(673b) Computational Discovery of Metal-Organic Frameworks with High Water Uptake Capacity for Next-Generation Membranes
AIChE Annual Meeting
2024
2024 AIChE Annual Meeting
Computational Molecular Science and Engineering Forum
Automated Molecular and Materials Discovery: Integrating Machine Learning, Simulation, and Experiment
Thursday, October 31, 2024 - 12:45pm to 1:00pm
Developing next-generation membranes for ion-selective separation is paramount for applications like desalination, battery recycling, and heavy metal recovery. Still, traditional membranes often have high permeability-selectivity tradeoffs, slow water permeation, complex fabrication routes, and defects. Recent studies have demonstrated that metal-organic frameworks (MOFs) can have more than one order of magnitude higher water flux than current state-of-the-art 2D membranes like graphene and retain almost 100% ion rejection rate. Although some qualitative structure-property relationships exist in the water uptake capacity of MOFs, a quantitative understanding of how MOF linker chemistry and pore geometry affect water uptake capacity is still unknown. Moreover, the diversity of MOF design space is in the order of millions, making it impossible to identify MOFs with high water uptake capacity by performing experiments and computer simulations. Here, we take a computational approach to accelerate discovery of design rules for MOFs capable of high water uptake. We choose a subset of experimentally reported water-stable MOFs and implement an automated functionalization procedure. Next, we perform density functional theory (DFT) calculations to determine the binding affinity of water with a diverse set of functional groups present on the linkers from these MOFs The DFT calculations reveal that the functional groups capable of hydrogen bonding with water molecules result in the strongest binding affinity.
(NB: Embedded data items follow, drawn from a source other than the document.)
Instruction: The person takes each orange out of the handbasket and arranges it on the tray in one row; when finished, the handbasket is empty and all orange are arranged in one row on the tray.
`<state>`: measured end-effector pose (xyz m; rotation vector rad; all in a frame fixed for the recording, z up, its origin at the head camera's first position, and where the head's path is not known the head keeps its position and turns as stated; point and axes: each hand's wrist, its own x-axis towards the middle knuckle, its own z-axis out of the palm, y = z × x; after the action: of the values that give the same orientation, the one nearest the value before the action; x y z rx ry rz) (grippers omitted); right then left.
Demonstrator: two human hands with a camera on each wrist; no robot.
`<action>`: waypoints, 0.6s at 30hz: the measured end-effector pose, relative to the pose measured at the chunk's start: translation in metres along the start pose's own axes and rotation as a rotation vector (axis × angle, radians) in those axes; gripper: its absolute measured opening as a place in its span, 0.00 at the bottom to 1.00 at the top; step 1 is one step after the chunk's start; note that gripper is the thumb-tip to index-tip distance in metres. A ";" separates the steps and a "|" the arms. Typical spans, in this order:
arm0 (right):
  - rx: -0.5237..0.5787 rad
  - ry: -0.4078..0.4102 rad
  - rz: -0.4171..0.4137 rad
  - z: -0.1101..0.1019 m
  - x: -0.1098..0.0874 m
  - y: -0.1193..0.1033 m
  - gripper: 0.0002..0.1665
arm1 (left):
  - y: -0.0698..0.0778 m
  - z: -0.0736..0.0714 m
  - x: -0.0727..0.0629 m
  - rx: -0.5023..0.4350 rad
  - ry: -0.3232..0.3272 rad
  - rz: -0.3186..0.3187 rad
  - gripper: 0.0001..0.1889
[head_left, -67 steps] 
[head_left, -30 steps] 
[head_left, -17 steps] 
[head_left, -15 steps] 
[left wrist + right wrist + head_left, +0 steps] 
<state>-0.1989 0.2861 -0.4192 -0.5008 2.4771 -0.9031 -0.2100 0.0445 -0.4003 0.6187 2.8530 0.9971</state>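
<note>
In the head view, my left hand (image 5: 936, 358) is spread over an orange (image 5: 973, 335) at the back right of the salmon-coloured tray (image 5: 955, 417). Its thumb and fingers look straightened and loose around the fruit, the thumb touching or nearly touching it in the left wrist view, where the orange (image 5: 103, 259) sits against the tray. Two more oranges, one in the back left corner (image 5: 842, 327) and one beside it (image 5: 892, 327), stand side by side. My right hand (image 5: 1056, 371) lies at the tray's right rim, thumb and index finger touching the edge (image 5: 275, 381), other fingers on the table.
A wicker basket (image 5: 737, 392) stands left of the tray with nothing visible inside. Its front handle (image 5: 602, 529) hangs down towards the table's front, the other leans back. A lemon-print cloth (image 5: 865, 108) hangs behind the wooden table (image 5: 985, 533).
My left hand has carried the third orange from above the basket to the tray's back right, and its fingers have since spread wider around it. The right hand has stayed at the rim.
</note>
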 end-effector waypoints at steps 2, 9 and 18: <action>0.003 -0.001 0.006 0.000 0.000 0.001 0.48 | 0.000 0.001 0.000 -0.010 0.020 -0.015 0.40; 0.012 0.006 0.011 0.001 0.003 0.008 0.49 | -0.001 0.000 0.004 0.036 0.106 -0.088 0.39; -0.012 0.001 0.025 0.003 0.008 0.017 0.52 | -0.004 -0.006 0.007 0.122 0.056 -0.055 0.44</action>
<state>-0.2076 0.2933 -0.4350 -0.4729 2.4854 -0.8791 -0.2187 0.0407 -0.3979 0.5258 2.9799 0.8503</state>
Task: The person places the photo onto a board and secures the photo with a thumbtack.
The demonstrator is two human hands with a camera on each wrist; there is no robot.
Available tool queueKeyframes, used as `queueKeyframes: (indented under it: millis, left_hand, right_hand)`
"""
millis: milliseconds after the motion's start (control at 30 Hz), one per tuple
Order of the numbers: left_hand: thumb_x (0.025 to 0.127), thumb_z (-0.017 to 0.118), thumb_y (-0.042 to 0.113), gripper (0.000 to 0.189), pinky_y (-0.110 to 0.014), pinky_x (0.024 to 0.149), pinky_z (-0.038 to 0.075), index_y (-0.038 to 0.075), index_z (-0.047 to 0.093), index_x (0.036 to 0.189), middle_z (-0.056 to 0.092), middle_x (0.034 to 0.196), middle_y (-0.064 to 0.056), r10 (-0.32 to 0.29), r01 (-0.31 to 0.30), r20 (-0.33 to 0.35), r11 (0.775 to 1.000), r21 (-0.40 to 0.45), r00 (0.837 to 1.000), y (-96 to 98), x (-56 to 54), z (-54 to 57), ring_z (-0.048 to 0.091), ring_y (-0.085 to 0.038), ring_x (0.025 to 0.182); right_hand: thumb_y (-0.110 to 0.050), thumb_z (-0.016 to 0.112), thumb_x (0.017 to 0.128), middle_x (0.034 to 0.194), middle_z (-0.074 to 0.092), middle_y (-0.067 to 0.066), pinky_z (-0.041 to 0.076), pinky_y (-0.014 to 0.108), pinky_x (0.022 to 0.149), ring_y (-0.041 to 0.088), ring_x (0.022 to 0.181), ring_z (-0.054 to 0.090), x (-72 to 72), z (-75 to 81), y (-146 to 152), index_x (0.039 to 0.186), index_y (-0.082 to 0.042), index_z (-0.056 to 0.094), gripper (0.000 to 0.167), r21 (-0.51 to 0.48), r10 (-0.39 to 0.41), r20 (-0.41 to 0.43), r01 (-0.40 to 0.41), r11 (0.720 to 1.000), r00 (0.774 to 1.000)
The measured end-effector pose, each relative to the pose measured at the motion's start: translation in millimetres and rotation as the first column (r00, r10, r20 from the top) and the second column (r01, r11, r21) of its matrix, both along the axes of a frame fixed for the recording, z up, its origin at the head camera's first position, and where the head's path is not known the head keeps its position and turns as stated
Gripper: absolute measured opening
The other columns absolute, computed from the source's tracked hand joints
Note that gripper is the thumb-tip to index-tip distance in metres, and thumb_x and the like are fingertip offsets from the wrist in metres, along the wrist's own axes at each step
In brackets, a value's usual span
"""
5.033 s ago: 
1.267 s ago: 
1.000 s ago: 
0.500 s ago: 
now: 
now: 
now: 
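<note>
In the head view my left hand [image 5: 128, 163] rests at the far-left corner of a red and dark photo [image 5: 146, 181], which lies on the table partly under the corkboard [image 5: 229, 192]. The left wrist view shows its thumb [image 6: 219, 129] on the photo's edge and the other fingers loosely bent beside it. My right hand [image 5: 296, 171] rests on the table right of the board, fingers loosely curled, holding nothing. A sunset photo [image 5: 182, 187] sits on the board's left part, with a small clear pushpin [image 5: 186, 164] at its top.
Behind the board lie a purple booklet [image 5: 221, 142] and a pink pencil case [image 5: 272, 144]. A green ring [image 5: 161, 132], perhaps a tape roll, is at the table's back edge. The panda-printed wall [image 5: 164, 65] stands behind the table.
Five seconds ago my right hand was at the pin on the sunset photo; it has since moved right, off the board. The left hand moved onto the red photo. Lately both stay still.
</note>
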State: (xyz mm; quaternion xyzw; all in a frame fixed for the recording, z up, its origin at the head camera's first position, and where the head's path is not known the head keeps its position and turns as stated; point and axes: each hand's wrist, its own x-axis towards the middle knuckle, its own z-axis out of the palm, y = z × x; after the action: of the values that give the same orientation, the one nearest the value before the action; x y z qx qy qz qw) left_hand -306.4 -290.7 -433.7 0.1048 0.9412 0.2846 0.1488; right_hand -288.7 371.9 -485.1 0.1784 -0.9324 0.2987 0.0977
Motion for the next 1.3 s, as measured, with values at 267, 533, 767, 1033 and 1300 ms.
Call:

Next, we calculate the water uptake capacity of functionalized MOFs from grand canonical Monte Carlo (GCMC) simulations. From the GCMC simulations, we discover that electronegative and small functional groups significantly improve the water uptake capacity of a MOF. Furthermore, we find that the water uptake capacity of MOFs correlates much more strongly with MOF pore size than the water-functional group binding affinity, suggesting MOF pore geometry to be the dominant factor in water uptake capacity. Finally, we develop machine learning models to identify water-stable MOFs in experimental and hypothetical MOF databases by performing virtual high-throughput screening and suggesting design guidelines for selecting functional groups that improve water uptake capacity without compromising the water stability of MOFs.